I had to work hard to make changes in my life to address these underlying reasons. It becomes about what we are adding IN to our lives to create more meaning and purpose. For some this doesn't happen until the 2nd year of sobriety.
The first year tends to focus more inwardly on healing ourselves and in many cases. In the 2nd year we feel ready to start exploring what else we are ready to add in. And this takes many different forms - going back to uni, changing jobs, setting up sideline businesses, discovering what activates that fire in our bellies and finding ways to work with that. It's incredible to witness what sober women can achieve.
Alcohol keeps us small.
And it really keeps women small. We ALL deserve a big, wonderful, fulfilling, and happy life. But in so many ways, alcohol prevents us from achieving this. Who can go on to achieve all they want in life if they are constantly hungover, tired, anxious, and unmotivated? We live a life of unfulfilled dreams, unmet needs, and disillusionment when we constantly turn to the bottle.

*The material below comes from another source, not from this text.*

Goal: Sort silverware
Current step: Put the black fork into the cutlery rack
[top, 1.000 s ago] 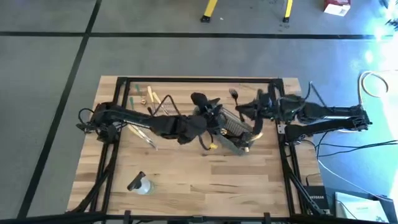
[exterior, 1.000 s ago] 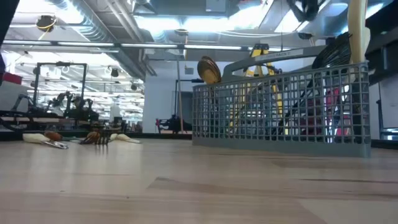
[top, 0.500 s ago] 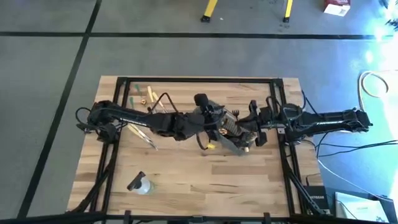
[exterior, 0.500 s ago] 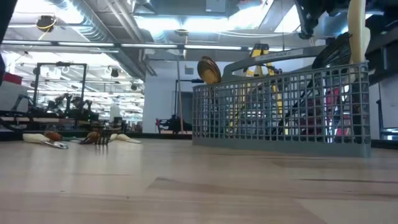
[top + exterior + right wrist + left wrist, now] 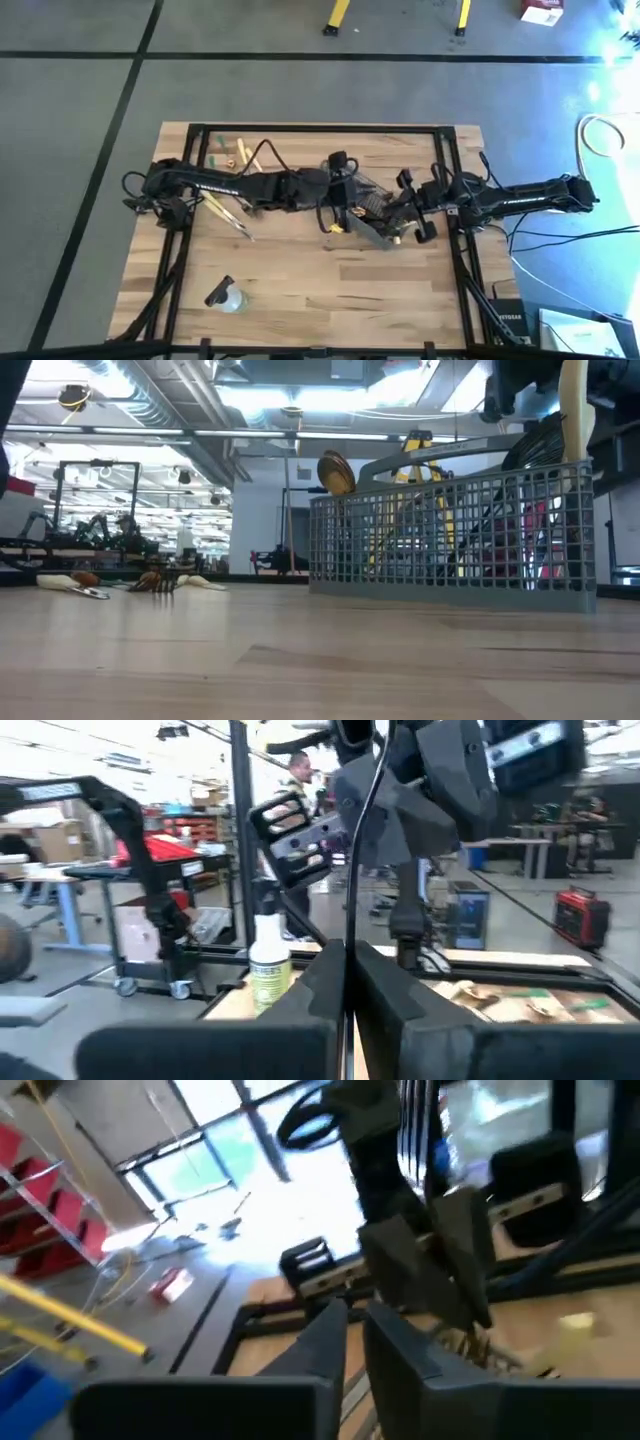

And yet we live in a world where this is marketed to us ALL the time. The marketing spend of Big Alcohol in the USA in 2023 is set to hit $7 billion! That's $7 billion to cleverly work on our neural pathways to keep selling us the belief that we need alcohol to have fun, socialise, relax, be liked, be successful and be an adult. What I know is this…
Sobriety delivers everything alcohol promises. We just have to do the work to make it happen. And then your life is yours for the taking.